Whirlpool: A STAR among appliance companies

Whirlpool has led the way in climate change initiatives among appliance manufacturers.

“It happened” begins a 2014 article in Consumer Reports magazine – a clothes dryer had finally received ENERGY STAR status. The manufacturer? Whirlpool Corporation. (6) It’s just the latest major development in Whirlpool’s long list of energy-related accolades – the company has been focused on environmental initiatives since at least 1970.


The first clothes dryer to receive the ENERGY STAR label was manufactured by Whirlpool.
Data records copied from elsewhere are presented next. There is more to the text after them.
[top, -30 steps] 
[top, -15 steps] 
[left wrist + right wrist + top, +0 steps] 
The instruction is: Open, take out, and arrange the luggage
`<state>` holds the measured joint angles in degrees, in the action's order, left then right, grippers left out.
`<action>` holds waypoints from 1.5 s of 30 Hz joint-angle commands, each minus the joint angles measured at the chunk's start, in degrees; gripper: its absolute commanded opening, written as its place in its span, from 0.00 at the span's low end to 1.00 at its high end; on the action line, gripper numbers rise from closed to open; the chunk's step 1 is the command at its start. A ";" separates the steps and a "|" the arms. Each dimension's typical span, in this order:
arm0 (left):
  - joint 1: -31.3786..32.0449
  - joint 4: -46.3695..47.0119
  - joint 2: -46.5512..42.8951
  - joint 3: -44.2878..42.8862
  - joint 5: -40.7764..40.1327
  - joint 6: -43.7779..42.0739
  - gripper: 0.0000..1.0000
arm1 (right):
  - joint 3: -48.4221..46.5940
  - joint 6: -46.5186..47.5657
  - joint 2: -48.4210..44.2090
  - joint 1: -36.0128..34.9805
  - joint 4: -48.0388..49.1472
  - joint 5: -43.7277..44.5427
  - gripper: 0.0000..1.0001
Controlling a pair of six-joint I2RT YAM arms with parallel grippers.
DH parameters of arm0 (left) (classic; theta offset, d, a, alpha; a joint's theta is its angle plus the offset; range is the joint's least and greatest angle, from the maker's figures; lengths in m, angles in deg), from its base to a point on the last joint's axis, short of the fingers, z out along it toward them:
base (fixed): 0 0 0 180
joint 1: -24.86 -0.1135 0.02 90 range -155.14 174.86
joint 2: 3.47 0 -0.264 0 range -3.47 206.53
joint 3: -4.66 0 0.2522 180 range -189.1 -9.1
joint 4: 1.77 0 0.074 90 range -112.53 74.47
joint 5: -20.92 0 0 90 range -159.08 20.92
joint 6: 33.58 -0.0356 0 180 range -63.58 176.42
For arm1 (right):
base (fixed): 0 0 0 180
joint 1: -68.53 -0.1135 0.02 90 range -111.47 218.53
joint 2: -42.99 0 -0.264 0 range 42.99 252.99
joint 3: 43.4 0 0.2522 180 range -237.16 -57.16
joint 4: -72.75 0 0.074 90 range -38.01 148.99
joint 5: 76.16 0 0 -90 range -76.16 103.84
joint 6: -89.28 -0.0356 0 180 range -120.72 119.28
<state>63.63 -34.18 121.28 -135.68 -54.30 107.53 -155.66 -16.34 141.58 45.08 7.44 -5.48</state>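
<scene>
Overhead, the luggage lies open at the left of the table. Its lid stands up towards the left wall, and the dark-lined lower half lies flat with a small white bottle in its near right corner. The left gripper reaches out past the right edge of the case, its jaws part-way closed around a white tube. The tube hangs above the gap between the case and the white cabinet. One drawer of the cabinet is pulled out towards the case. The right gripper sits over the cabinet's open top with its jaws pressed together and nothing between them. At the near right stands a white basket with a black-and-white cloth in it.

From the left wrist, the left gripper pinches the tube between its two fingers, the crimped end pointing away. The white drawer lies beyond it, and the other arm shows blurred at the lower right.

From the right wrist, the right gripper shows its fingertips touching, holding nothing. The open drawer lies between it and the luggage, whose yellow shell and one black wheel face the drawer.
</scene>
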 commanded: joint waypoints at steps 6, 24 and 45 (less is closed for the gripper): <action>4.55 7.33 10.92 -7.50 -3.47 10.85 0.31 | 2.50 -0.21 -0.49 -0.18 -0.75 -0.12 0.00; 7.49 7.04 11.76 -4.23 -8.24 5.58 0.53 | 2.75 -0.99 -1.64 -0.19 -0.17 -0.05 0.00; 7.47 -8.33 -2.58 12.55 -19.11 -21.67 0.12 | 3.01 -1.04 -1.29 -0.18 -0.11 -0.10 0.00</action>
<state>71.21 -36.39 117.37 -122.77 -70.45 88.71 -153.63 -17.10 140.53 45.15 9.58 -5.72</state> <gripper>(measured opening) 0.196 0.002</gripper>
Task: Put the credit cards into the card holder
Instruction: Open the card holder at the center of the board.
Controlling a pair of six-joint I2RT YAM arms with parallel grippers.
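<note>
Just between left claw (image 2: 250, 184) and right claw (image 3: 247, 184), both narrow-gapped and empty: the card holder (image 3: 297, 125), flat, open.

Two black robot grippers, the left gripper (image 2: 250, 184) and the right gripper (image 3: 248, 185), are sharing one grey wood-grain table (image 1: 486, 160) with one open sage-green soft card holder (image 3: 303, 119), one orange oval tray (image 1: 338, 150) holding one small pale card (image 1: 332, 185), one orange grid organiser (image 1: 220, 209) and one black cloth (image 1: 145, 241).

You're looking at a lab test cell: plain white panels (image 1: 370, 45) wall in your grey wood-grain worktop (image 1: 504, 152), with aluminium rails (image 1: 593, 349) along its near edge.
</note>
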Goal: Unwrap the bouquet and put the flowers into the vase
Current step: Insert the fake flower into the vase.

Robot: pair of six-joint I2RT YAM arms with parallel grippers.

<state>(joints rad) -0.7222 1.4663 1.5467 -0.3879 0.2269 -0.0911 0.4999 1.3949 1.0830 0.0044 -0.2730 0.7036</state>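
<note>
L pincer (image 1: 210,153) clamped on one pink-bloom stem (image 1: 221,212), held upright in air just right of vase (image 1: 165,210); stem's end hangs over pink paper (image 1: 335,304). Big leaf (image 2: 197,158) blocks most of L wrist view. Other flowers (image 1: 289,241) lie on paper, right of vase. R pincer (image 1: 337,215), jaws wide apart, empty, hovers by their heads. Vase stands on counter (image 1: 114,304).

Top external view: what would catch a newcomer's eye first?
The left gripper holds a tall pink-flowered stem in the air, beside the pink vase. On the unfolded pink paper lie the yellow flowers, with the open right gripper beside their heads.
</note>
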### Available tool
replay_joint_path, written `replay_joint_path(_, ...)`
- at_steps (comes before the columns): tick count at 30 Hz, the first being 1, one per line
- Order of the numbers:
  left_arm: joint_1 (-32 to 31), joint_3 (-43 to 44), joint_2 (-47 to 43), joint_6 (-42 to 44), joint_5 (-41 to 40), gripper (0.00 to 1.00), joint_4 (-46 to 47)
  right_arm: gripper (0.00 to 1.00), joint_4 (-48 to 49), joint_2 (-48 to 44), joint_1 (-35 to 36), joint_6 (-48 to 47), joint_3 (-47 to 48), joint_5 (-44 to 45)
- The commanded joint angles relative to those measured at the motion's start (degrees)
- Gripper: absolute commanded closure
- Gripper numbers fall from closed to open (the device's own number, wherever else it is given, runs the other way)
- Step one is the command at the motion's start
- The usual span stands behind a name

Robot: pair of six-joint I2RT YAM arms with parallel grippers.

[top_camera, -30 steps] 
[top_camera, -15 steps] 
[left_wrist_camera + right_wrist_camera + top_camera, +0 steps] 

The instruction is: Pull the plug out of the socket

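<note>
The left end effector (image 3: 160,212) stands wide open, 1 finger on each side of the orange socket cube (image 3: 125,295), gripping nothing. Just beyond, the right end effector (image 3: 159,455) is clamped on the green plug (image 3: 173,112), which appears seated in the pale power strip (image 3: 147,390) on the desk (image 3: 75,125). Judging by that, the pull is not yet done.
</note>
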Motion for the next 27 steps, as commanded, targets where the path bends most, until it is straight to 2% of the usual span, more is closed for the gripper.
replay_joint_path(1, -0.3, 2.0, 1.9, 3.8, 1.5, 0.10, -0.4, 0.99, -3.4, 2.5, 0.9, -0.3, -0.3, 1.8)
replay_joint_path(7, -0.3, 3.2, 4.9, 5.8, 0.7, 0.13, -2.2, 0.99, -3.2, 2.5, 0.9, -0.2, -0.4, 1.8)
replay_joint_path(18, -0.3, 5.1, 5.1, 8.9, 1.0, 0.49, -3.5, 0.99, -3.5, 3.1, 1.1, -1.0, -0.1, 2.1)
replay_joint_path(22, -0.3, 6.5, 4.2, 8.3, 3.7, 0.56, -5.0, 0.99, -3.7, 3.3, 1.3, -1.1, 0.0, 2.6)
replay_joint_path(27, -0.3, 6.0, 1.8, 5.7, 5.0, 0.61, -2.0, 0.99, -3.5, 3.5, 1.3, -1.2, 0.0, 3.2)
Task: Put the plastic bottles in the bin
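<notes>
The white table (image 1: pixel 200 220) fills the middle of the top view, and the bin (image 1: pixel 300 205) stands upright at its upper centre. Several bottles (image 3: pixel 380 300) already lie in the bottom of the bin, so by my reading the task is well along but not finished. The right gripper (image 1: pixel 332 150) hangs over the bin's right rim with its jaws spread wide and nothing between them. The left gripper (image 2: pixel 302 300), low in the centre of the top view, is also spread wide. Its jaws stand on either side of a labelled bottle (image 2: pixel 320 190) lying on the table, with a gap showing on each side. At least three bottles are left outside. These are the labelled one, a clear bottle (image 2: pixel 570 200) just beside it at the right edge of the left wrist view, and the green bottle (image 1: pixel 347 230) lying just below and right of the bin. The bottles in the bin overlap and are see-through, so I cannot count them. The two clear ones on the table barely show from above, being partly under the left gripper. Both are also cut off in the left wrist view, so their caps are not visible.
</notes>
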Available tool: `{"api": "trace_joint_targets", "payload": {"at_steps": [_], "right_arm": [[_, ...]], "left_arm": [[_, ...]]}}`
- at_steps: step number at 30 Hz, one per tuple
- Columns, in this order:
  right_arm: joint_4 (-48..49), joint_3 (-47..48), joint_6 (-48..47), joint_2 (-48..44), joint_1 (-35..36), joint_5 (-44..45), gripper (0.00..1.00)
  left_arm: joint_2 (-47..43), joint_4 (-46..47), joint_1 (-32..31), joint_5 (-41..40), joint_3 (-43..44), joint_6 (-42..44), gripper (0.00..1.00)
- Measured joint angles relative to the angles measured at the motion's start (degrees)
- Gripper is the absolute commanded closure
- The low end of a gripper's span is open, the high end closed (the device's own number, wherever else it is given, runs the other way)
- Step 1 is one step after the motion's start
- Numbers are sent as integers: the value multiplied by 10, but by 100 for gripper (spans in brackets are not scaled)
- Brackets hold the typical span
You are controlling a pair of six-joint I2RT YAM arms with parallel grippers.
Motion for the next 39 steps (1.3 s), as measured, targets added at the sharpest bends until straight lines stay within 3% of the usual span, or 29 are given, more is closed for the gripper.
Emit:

Leading the Way: Early Efforts to Reduce Carbon Impact


Michigan-based Whirlpool Corporation is the leading manufacturer of household appliances with 2015 revenue of $21Bn. Its largest brands include Whirlpool, KitchenAid, and Maytag (3).  Whirlpool first began focusing on its environmental impact in 1970 when it created a corporate office for environmental control (4). At first, its efforts were focused on improving the carbon footprint of its manufacturing operations. But the emissions used to manufacture a product are small compared the emissions required for consumers to use the product at home. The potential impact for Whirlpool was huge – in the U.S., nearly 17% of greenhouse gas emissions come from residential energy use (1). Indeed, in the 1990s, Whirlpool began to shift focus to the energy efficiency of its products.

In 1996, Whirlpool began voluntary participation in the ENERGY STAR label (2), a “seal of approval” for energy-efficient products launched by the Environmental Protection Agency (5). Requirements for a product to receive the ENERGY STAR designation are specified by product type. For example, ENERGY STAR clothes washers are approximately 25% more efficient than non-certified models (2). Whirlpool’s choice to pursue ENERGY STAR status is not purely altruistic. Studies find that consumers are willing to pay significantly more for an appliance with an ENERGY STAR designation – stemming from both consumer concern for the environment and personal energy cost savings. (1) Whirlpool Corporation has received 37 ENERGY STAR Awards in North America alone since 1998. (9)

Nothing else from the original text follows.